BECAUSE: You can rewrite the equation as realpart PRODUCT_j Y_j(u)^(A_j) = 0 where the Y_j(u) are complex numbers with unit norm that are algebraic functions of u, having realpart Y_j(u) = B_j(u).
Here by "algebraic function" F(u) I mean "if u algebraic then F(u) is, and if y algebraic with F(u)=y, then u is."
In gear applications, the fact the A_j are integers is related to the fact gear tooth counts are integers.

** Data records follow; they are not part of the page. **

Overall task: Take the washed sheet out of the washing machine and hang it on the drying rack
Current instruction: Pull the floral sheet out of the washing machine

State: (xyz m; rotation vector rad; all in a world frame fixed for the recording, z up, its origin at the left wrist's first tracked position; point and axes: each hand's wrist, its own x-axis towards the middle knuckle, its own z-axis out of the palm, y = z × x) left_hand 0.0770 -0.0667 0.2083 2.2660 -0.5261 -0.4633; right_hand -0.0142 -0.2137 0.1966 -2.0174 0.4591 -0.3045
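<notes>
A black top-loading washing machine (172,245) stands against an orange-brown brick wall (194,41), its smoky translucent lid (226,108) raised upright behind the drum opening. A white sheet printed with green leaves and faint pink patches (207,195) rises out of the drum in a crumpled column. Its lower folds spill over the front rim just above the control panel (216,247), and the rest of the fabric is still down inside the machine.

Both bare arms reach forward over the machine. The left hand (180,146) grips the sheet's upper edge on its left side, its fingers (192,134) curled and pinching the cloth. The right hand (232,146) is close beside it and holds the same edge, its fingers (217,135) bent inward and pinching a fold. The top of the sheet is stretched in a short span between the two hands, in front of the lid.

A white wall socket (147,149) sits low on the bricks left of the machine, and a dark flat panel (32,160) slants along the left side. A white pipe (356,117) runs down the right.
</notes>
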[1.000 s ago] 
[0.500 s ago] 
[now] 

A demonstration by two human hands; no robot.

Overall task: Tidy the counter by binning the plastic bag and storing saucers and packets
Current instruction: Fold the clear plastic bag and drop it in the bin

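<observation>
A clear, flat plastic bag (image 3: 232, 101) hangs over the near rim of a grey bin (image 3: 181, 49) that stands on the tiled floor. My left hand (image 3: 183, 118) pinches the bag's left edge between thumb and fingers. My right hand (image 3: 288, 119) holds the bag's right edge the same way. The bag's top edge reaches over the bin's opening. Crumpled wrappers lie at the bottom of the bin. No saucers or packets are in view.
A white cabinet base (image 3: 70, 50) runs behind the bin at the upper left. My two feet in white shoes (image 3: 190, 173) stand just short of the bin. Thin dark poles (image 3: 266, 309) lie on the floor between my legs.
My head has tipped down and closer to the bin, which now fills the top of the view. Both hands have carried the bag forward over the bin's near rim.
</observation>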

Are we clear now? This same trick is also how one can prove (or disprove) any of my so-called "arccos miracles" in an automated fashion, and note, this proof NOWHERE INVOLVES trig or arctrig, which was the whole point of the trick -- the arctrig intentionally gets removed from the scene, allowing simpler pure-algebraic simplifiers to do their thing.
Be happy.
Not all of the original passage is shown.